[Problem requirements]: Search the data below for the string "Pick". Extract every line that contains it.

Records drawn from a dataset:
● ● ● ●
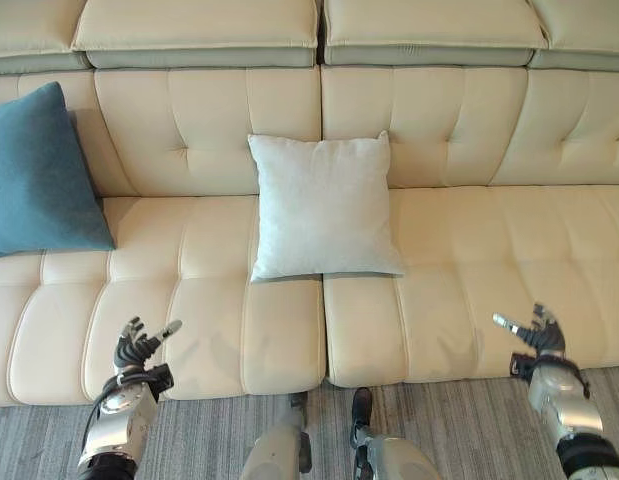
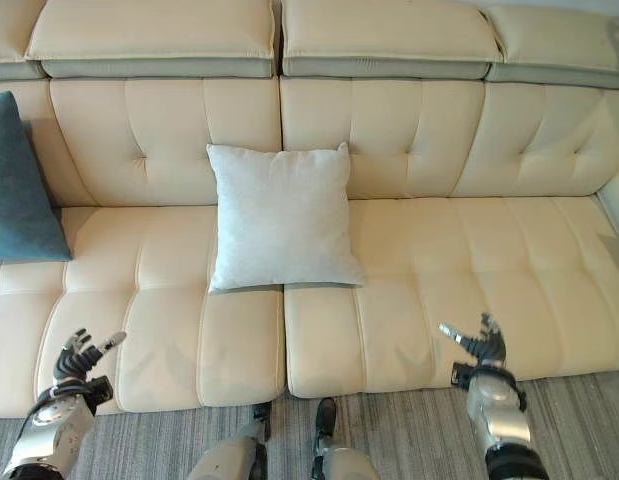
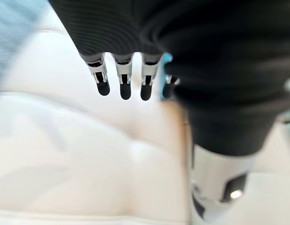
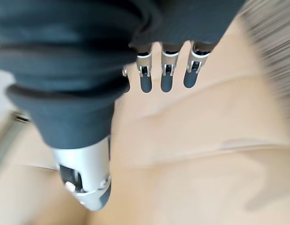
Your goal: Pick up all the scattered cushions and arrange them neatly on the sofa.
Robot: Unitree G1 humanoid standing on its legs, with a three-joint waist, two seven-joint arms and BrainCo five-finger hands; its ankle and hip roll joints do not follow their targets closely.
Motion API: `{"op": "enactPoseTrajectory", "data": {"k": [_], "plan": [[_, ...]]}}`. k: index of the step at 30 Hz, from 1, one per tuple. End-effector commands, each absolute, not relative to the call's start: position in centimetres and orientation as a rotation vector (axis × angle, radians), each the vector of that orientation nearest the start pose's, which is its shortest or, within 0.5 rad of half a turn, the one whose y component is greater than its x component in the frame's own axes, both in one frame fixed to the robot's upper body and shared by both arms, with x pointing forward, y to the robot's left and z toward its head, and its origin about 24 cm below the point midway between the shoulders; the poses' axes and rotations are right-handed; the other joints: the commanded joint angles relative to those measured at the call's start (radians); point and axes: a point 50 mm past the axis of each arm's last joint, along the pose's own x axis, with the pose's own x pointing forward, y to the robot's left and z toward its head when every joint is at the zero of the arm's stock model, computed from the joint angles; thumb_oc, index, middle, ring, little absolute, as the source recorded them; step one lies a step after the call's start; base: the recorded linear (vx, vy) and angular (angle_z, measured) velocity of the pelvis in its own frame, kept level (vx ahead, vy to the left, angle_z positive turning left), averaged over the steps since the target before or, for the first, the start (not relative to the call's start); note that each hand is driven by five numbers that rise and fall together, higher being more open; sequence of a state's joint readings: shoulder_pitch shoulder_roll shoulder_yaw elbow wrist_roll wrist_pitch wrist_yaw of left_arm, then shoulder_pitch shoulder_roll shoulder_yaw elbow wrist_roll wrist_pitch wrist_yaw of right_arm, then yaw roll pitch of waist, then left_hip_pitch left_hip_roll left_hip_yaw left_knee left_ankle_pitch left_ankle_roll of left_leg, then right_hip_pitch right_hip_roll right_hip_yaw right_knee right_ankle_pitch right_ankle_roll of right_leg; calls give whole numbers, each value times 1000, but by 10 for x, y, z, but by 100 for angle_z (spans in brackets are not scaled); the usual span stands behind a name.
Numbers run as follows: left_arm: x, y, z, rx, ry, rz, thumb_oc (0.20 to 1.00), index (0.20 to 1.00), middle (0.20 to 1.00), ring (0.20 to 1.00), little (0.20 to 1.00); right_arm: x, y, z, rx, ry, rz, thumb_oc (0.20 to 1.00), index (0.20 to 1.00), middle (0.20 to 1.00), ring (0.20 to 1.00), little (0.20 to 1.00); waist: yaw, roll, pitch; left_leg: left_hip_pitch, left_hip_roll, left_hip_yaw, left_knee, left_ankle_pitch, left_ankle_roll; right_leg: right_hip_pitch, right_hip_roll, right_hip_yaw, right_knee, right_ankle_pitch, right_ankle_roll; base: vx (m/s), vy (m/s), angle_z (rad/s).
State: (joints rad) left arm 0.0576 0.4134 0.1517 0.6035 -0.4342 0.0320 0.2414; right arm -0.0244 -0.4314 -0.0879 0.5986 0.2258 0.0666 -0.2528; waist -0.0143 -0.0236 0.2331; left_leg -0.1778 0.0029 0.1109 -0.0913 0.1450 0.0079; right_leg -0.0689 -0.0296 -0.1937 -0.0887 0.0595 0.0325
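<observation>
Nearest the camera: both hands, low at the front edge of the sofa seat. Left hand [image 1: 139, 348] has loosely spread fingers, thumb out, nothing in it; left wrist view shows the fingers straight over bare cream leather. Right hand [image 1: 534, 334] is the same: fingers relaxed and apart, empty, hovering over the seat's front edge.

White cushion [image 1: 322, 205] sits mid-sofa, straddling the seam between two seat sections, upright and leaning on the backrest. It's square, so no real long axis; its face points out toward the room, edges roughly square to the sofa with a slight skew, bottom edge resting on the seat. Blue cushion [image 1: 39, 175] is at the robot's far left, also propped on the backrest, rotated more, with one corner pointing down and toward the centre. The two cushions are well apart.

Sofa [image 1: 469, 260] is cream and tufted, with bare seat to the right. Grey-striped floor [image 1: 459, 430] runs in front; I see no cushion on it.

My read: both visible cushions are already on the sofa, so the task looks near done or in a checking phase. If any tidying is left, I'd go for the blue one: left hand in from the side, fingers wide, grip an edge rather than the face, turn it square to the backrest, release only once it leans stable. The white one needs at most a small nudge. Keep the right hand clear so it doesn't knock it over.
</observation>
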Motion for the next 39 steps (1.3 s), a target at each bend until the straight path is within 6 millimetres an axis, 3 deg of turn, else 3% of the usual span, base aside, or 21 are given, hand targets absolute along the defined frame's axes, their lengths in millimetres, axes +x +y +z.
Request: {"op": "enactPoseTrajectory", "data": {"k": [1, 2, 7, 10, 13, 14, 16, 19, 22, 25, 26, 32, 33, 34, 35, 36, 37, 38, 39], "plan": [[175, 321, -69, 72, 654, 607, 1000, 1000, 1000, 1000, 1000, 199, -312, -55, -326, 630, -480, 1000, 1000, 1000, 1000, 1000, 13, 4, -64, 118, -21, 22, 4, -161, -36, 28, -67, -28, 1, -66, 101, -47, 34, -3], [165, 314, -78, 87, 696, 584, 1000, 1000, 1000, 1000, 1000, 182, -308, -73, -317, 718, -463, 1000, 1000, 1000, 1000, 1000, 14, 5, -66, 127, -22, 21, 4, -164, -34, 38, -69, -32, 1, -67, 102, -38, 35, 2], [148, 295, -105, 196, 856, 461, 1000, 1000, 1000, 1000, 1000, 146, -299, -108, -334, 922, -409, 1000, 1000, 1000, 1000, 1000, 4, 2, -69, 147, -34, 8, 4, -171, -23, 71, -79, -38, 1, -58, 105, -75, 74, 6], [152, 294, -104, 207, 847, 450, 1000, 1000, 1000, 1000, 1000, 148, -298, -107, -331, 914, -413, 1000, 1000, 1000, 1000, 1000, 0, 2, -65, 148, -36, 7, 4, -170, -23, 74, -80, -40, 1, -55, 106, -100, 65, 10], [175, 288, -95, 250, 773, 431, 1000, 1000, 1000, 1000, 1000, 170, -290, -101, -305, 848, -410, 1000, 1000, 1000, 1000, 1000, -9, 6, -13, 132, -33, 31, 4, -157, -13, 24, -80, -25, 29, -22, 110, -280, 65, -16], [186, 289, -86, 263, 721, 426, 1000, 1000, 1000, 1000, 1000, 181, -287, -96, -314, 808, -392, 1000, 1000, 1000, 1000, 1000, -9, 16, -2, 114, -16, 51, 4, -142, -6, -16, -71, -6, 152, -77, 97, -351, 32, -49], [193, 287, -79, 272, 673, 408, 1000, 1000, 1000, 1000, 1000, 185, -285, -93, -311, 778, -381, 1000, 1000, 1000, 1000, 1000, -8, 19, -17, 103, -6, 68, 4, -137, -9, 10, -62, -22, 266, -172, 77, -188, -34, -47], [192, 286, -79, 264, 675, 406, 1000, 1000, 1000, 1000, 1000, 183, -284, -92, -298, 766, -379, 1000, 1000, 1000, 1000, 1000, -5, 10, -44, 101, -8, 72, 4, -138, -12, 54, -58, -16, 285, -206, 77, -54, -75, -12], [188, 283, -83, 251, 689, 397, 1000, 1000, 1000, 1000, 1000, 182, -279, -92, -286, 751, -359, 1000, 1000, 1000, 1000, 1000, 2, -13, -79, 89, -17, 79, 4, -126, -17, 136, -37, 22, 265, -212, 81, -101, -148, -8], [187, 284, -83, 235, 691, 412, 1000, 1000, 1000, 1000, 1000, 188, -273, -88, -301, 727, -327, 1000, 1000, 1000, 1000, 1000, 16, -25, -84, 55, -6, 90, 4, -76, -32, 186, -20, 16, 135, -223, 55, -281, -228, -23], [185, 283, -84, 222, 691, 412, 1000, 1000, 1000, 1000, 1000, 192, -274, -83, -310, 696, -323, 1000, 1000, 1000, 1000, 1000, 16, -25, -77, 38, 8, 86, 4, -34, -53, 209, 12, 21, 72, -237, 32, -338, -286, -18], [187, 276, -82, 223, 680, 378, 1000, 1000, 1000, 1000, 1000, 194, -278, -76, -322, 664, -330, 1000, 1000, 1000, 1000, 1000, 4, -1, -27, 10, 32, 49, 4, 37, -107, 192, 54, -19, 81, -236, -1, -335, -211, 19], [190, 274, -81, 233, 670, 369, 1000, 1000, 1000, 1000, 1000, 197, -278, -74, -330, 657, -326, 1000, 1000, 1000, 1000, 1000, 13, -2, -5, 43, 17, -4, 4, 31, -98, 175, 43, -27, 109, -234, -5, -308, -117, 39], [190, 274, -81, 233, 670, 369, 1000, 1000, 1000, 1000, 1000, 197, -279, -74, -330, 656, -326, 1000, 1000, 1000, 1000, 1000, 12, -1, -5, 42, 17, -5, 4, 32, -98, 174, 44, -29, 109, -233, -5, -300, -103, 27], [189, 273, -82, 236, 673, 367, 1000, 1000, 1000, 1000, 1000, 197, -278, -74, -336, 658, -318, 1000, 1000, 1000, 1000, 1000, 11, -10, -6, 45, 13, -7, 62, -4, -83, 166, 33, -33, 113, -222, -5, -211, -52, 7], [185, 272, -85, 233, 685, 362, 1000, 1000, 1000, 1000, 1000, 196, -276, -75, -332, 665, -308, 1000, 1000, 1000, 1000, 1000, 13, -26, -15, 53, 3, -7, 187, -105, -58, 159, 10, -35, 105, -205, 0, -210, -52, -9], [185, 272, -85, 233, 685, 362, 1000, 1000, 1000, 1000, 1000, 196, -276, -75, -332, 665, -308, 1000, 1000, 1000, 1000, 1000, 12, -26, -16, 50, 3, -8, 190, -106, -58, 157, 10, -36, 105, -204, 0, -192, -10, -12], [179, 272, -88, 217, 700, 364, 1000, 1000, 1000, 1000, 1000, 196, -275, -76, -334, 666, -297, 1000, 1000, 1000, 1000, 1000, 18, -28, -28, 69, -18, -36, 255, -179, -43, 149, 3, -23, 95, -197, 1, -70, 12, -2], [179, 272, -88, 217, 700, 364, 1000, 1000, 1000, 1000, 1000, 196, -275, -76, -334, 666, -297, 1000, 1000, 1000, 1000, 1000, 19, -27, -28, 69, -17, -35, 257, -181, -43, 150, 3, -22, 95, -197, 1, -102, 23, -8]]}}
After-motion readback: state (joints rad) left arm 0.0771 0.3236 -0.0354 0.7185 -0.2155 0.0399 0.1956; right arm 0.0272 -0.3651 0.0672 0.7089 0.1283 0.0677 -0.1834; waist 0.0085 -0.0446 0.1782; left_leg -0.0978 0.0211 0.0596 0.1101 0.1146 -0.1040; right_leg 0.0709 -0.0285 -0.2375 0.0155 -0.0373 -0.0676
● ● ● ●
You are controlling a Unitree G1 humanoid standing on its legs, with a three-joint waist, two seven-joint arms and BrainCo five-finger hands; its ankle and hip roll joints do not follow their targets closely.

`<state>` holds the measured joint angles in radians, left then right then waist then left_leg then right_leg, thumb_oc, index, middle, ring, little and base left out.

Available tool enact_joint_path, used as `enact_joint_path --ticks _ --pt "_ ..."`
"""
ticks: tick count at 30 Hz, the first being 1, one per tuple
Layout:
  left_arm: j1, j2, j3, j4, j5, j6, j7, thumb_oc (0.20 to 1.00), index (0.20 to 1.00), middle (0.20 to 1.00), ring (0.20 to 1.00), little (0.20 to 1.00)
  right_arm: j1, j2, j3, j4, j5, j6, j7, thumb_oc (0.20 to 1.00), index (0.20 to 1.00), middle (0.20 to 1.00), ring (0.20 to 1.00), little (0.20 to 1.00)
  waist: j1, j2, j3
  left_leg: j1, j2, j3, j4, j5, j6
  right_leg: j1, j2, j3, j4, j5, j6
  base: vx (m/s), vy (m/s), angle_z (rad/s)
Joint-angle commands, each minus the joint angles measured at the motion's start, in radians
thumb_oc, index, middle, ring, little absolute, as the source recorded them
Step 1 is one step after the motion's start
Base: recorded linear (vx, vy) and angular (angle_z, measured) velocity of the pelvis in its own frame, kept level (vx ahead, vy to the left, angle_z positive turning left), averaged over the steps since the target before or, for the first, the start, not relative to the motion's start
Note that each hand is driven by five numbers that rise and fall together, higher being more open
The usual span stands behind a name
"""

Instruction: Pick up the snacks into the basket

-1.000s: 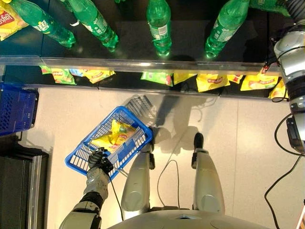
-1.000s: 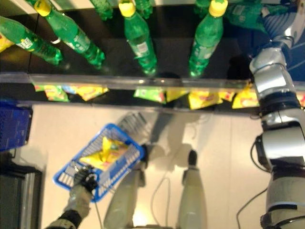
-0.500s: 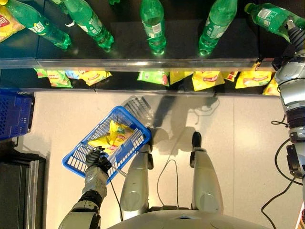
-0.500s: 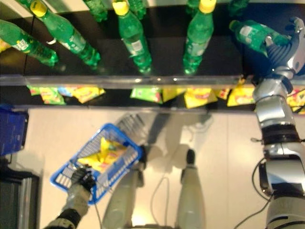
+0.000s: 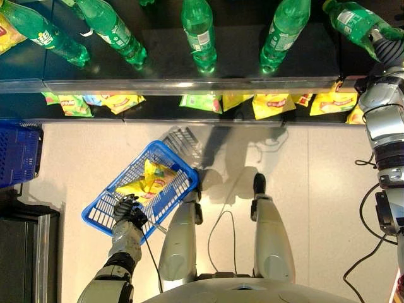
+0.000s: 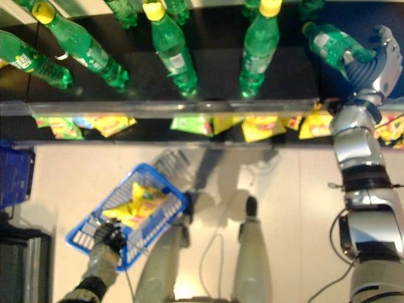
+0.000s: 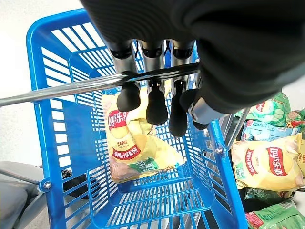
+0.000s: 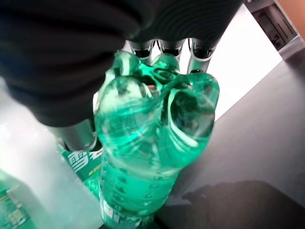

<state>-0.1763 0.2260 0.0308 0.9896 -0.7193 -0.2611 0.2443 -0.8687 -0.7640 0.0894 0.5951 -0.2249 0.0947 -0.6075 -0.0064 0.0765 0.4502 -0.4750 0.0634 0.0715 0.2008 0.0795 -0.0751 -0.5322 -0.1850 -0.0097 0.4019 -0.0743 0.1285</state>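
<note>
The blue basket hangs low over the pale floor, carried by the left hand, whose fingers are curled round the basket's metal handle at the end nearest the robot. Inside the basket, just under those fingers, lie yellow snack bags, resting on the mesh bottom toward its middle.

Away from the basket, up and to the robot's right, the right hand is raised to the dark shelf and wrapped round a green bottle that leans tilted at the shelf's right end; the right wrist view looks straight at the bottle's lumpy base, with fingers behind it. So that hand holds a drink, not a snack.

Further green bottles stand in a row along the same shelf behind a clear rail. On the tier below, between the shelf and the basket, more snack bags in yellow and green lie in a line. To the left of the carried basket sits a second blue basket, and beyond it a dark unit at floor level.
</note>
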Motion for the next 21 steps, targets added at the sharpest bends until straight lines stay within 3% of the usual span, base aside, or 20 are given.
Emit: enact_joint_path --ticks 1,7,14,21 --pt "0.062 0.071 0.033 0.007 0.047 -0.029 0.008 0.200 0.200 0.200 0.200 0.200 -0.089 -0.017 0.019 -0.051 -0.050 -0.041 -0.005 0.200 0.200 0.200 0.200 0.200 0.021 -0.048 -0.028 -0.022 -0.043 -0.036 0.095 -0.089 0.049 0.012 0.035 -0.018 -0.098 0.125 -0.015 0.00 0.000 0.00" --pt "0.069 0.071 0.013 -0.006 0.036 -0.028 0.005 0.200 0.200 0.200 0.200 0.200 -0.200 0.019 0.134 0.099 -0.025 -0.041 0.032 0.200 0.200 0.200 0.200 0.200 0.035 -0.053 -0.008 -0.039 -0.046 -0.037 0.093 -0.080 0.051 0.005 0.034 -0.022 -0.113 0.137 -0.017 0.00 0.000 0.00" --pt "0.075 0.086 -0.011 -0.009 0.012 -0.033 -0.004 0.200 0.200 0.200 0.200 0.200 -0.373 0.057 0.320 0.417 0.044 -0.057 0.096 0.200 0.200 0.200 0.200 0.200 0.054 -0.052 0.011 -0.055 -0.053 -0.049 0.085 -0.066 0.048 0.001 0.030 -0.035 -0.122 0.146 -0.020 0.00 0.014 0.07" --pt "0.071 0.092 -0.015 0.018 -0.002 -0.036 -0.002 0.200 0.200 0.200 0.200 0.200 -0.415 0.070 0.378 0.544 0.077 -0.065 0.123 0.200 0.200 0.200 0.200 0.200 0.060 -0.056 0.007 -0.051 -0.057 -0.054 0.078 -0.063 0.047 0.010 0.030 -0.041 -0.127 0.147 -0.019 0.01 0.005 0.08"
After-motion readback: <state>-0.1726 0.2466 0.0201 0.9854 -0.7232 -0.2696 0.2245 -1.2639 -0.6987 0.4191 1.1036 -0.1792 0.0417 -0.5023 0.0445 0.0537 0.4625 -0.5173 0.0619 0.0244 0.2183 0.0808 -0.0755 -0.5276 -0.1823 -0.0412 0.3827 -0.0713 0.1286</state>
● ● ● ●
[Worked solution]:
Your goal: Pick up all the scattered cushions and arrange them neatly on the sofa.
Instruction: Pick up the snacks into the basket

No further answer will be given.